Media Foreign Affairs and National Security 2013.08.22
Visiting the Chinese capital is always fun and it can be a somewhat edgy experience, especially if you are a Japanese visitor on the sensitive day of August 15 (the anniversary of the end of World War 2).
This week the weather here has been relatively mild by Beijing standards, meaning the outside temperature is only around 30 degrees Celsius with an air pollution index of 164, only an "unhealthy" level.
Likewise, here in Beijing, at least on the surface the political temperature vis-a-vis Japan is not particularly hot either. Despite the tense political environment and concerns about the future Japan-China relations, the bilateral economic indicators seem to be gradually coming back to reasonably business-as-usual levels.
For example, since the September 2012 anti-Japanese demonstrations when every indicator sharply deteriroated, Japan's direct investment in China has steadily increased in the first half of this year. Japanese automobile sales in China have been also on the rise. The number of private Chinese visitors to Japan is also going up again, although the number of tourist groups is still low.
Officials, scholars or journalists involved in bilateral relations here were cautiously optimistic earlier this week, since reports from Tokyo suggested major ministers of the Japanese government, including Shinzo Abe himself, would probably not visit the Yasukuni Shrine on August 15. However, this does not mean that the overall bilateral relationship is also steadily improving.
The reasons for this are three-fold: At the political level, top Chinese Communist Party (CCP) leaders don't seem to be ready to address the souring of diplomatic relations with Japan, simply because they have been busy with domestic political infighting over the future course of the newly appointed Xi Jinping-Li Keqiang government.
Premature compromise or concessions in favor of Japan are considered treason or proof of weakness in this highly politicized city. No leaders in the new Chinese government can run such a high risk at this initial stage. It may take at least a year or so before Mr. Xi Jinping feels comfortable in making such politically sensitive decisions.
Secondly, at the business level, the recent Chinese economic setback doesn't seem to be serious enough for Chinese leaders to review economic and investment relations with Japan. Although many local governments wish to have better business ties with major Japanese investors or corporations, under the CCP central government politics always overrides business.
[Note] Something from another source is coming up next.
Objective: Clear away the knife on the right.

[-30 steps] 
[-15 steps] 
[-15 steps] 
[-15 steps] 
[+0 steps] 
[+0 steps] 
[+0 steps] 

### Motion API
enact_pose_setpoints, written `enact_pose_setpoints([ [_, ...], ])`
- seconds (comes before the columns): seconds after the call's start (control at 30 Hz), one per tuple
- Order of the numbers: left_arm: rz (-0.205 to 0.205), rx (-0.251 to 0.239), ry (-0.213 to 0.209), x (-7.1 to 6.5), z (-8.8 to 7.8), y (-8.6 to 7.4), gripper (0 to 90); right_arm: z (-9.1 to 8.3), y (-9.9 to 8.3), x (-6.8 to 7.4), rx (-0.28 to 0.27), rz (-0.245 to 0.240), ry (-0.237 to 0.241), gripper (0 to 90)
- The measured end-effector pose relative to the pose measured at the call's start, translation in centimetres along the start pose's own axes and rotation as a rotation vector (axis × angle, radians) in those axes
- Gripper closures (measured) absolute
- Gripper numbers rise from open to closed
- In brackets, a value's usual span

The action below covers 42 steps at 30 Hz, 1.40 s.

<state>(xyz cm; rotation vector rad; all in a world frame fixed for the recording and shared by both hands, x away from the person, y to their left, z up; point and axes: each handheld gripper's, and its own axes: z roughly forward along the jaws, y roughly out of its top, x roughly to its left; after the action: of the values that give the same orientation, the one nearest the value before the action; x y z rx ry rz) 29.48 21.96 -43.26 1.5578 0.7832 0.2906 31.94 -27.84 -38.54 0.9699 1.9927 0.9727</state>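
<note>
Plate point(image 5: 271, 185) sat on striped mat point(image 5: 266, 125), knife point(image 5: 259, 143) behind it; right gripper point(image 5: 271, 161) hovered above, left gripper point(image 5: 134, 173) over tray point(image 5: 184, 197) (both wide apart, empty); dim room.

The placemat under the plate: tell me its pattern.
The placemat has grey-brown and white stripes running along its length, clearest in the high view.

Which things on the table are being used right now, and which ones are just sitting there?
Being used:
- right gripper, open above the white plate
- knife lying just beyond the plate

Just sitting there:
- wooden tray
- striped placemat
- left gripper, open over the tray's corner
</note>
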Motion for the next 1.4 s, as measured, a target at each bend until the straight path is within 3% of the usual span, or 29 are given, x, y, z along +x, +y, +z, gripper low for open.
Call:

Finally, at the people's level, as a result of the CCP's continuous anti-Japanese education and propaganda, many ordinary Chinese naturally harbor hatred towards Japan. Anti-Japan demonstrations are also now the safest and most risk-free political pastime or entertainment for the frustrated poor or jobless Chinese migrant workers in major cities.
Simply put, China is not ready to make a deal with Japan on the Senkaku Islands, at least in the near future. This is the political reality in the capital of the People's Republic and there should be no illusion about it. Yet, this does not mean that the Japan-China bilateral relations can never improve. The following are some of the possible prescriptions for the future.
All the indications so far suggest that in the near term Prime Minister Abe will focus on economic policy. Yet, in the area of foreign policy, he must start trying to rebuild Japan's relationship with China as well as the Republic of Korea without compromising on territorial or other issues that are critical national interests for Japan.
Since there was no serious political surprise at the Yasukuni shrine on August 15, Japan and China now should seriously pursue opportunities to resume ministerial- or higher-level bilateral contacts, if not meetings, in the second half of 2013. In order to have a new round of such contacts, the two governments must come up with intellectually creative political maneuvers.
Such maneuvers must include mutual "face saving" operations which enable either side to claim that the other side took the initiative to make concessions first. Such face saving is only possible if and when the two governments start working on a Japan-China version of the U.S. and China's "new type of power relationship" in 21st century East Asia.
This kind of new bilateral relationship may not be the same as the Japan-China friendship of the 1970s, but should still be based upon its spirit: skillfully cohabiting despite unending territorial or historical arguments, and finally focusing on making rules to prevent miscalculations leading to maritime frictions or confrontations.
Although it may take time, now is a critical moment for both Japan and China to start seriously contemplating a new framework for their bilateral relationship. Success in this would take us back to an equilibrium and stability in the Western Pacific. But any failure would lead to semi-permanent instability for all of East Asia.